На Октябрьской улице она вышла и побежала, громко постукивая каблучками, ей хотелось, чтобы с ней случилось что-нибудь такое, что отодвинуло бы воспоминания о той комнате, но ничего более ужасного, чем та комната, сейчас не существовало для нее. Пусть бы даже на мосту ее остановили грабители, да и какие это грабители, главные-то грабители — там, за столом…
На мосту никого не было, ветер гнал по нему бумажки, пахло печным дымом. Она быстро спустилась по лестнице. По оврагу плавал туман, и у нее сразу отсырёли под беретом волосы и стали влажными руки. Опять идет зима, подумала она. Если будет такой же, как прошлая, то лучше уж не жить…
Она вошла в дом, и ее обдало запахом, теплой сырости, на столе горела лампа — редкая роскошь, маленький язычок копоти лизал стекло; на плите сопел чайник.

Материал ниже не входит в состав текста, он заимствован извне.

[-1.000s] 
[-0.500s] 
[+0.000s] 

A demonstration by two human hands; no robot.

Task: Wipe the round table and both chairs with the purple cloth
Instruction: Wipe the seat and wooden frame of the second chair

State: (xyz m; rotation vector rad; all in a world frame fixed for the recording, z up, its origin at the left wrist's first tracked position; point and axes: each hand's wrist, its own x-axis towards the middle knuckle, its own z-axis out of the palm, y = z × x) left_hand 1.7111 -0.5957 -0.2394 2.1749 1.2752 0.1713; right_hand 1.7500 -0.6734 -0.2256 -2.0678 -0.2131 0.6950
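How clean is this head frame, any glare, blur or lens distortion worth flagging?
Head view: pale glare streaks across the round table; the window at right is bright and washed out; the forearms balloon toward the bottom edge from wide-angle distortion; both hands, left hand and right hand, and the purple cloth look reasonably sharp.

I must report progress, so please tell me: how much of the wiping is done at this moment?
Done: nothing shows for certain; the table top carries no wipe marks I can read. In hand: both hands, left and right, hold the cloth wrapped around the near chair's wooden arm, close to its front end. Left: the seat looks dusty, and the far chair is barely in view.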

Евгения Ивановна, пригнувшись к кружочку света, вязала, серым котенком «играл» на ее коленях мягкий клубок… Таким уютным и родным показалось все это Нине, что в ней сразу все ослабло, помягчело.
Ночью ее мучили кошмары — то она падала с большой высоты, то бежала по длинной анфиладе комнат и. кто-то гнался за ней, она не знала кто, и в этом был весь ужас… А под утро приснилось, что вязнет в отвратительной, заваленной ржавым железом жиже, никак не может выбраться, а на берегу стоит Павла, хохочет, указывает на нее пальцем и кричит: «Золотая Нино!.. Золотая Нино!..»
Захныкал Витюшка, и она проснулась. Господи, сколько же будет меня мучить все это? Лицо ее заливал пот, она чувствовала, как скапливается он в глазницах и как от него щиплет глаза.
Было тихо, что-то шуршало за стеной, четко отстукивал маятник ходиков, где-то далеко надрывно выла собака.
Еще в сентябре Никитка прислал фотографию, Нина сперва и не узнала брата — на нее прищурен- но смотрел широкоплечий парень в гимнастерке и пилотке со звездочкой; выгнутая бровь, и прищур, и плотно сжатые губы придавали лицу незнакомое, «взрослое» выражение, и только в чуть оттопыренных ушах осталось что-то прежнее, мальчишеское.
В последний раз Нина видела его летом сорокового, когда приезжала в Орел на каникулы, и сейчас удивилась, как эти два года изменили брата. И дело было даже не в том, что Никита вырос, возмужал — он всегда был рослым и широким в кости, весь в отца, — но в лице его теперь угадывался какой-то взрослый опыт, хотя какой же опыт может быть у пятнадцатилетнего мальчика?